ECLI:NL:RBDHA:2023:9879
Rechtbank Den Haag
- Eerste aanleg - enkelvoudig
- Rechtspraak.nl
Verzoek om vergoeding van proceskosten in bestuursrechtelijke procedure
In deze zaak heeft de Rechtbank Den Haag op 24 april 2023 uitspraak gedaan in een verzoek om vergoeding van proceskosten door verzoeker, die in beroep was gegaan tegen het niet tijdig beslissen door de Staatssecretaris van Justitie en Veiligheid op zijn aanvraag. Verzoeker had op 10 oktober 2022 beroep ingesteld omdat er geen tijdige beslissing was genomen.
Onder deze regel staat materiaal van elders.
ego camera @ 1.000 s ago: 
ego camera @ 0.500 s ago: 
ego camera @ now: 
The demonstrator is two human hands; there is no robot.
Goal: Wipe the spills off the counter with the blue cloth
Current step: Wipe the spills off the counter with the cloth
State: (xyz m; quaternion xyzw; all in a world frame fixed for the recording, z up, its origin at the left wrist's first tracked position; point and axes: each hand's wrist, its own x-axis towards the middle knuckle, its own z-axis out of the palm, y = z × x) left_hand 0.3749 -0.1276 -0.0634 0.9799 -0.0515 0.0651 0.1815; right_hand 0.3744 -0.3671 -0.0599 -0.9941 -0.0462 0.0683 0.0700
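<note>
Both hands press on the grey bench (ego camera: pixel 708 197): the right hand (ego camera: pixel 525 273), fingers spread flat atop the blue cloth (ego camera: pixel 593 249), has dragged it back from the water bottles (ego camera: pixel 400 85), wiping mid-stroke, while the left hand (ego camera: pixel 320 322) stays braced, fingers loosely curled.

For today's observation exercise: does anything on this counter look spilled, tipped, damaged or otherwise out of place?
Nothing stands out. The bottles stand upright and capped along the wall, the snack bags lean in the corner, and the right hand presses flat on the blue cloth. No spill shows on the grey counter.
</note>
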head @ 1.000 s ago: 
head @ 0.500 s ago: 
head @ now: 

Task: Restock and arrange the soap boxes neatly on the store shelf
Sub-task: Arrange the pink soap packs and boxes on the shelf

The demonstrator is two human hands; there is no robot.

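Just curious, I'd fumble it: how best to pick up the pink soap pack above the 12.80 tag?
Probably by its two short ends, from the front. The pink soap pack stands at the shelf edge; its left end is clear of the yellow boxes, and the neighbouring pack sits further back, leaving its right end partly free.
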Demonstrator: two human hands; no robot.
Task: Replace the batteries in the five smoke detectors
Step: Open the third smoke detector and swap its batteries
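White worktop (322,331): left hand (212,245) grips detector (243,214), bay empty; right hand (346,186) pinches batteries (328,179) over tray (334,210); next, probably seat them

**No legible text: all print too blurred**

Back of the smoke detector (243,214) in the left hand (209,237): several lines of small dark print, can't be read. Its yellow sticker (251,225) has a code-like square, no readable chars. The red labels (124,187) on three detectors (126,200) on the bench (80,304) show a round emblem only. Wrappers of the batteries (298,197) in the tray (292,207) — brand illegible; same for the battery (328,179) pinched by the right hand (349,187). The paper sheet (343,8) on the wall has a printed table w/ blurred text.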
Op 2 februari 2023 heeft de verweerder alsnog een beslissing genomen, waarna verzoeker zijn beroep heeft ingetrokken en verzocht om vergoeding van de proceskosten. De rechtbank heeft geoordeeld dat, omdat de verweerder pas na het indienen van het beroep een beslissing heeft genomen, verzoeker recht heeft op vergoeding van de gemaakte proceskosten. De rechtbank heeft daarbij de relevante artikelen van de Algemene wet bestuursrecht (Awb) en het Besluit proceskosten bestuursrecht (Bpb) in overweging genomen. De rechtbank heeft vastgesteld dat verzoeker recht heeft op een vergoeding van € 418,50, gebaseerd op het aantal punten voor het indienen van het beroepschrift, met een wegingsfactor van 0,5, omdat de zaak enkel betrekking had op de overschrijding van de beslistermijn. De rechtbank heeft verweerder veroordeeld tot betaling van dit bedrag aan verzoeker. De uitspraak is openbaar gemaakt en partijen zijn niet uitgenodigd voor een zitting, aangezien dit niet nodig werd geacht volgens artikel 8:54 van de Awb.